# YOUR OBJECTIVE
Please give back word for word the lines below, from the first one through the one with "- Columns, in".
[RECORDED INFORMATION — start]
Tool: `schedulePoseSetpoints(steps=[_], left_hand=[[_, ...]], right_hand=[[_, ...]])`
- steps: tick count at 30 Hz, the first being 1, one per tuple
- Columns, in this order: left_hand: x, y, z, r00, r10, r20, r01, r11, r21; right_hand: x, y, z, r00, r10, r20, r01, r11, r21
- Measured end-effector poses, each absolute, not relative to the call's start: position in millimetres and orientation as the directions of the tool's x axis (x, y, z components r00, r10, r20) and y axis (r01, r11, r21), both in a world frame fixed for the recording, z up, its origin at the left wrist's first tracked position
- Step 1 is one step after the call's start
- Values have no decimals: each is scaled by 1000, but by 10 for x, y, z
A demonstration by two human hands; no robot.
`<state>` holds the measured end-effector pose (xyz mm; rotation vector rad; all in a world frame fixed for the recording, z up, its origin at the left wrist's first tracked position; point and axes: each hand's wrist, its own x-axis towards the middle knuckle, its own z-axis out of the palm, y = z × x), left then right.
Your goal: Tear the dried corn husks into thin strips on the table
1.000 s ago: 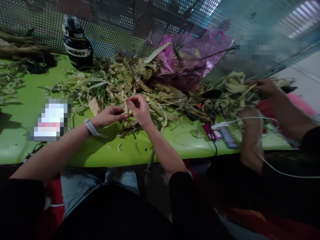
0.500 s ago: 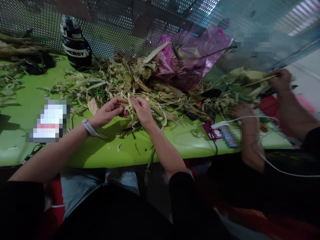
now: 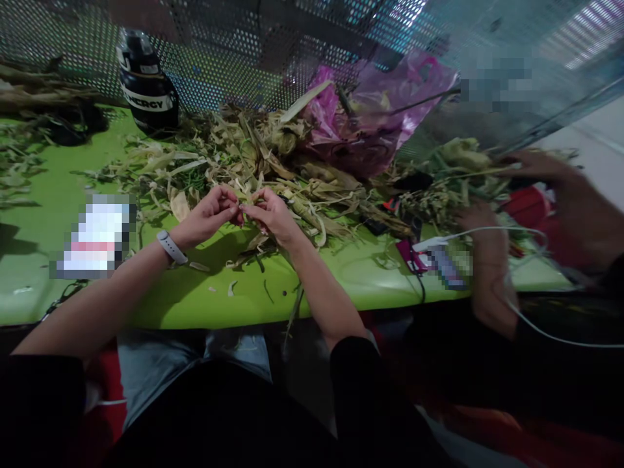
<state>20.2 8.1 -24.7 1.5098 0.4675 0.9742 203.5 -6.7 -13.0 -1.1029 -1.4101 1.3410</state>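
My left hand (image 3: 213, 214), with a pale band (image 3: 171, 247) on its wrist, is closed in a pinch. Its fingertips meet those of my right hand (image 3: 273, 216), which is also pinching. Whatever lies between the fingertips is too small to make out. Both hands are over the front of a heap of dry, pale leaves and husks (image 3: 266, 153), which look like corn husks. Some husk strips (image 3: 319, 224) lie close to the right hand. A few small scraps (image 3: 231, 288) rest on the green table (image 3: 195, 305) below.
A black bottle (image 3: 149, 91) stands behind on the left, and a phone (image 3: 95, 234) lies left of my arm. A pink plastic bag (image 3: 370, 123) sits behind the heap. At right, a co-worker's hands (image 3: 480, 221) are among more plant matter, near a white cable (image 3: 470, 229) and another phone (image 3: 446, 266).
My right hand has turned and its fingertips have come down to meet my left fingertips. The pale strip by its thumb no longer shows. The co-worker's far hand has moved left.
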Motion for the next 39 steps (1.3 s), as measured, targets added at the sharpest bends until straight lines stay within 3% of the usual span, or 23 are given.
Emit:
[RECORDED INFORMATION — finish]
# REPLY TO THE EXERCISE
Tool: `schedulePoseSetpoints(steps=[_], left_hand=[[_, ...]], right_hand=[[_, ...]])`
- steps: tick count at 30 Hz, the first being 1, one per tuple
- Columns, in this order: left_hand: x, y, z, r00, r10, r20, r01, r11, r21; right_hand: x, y, z, r00, r10, r20, r01, r11, r21

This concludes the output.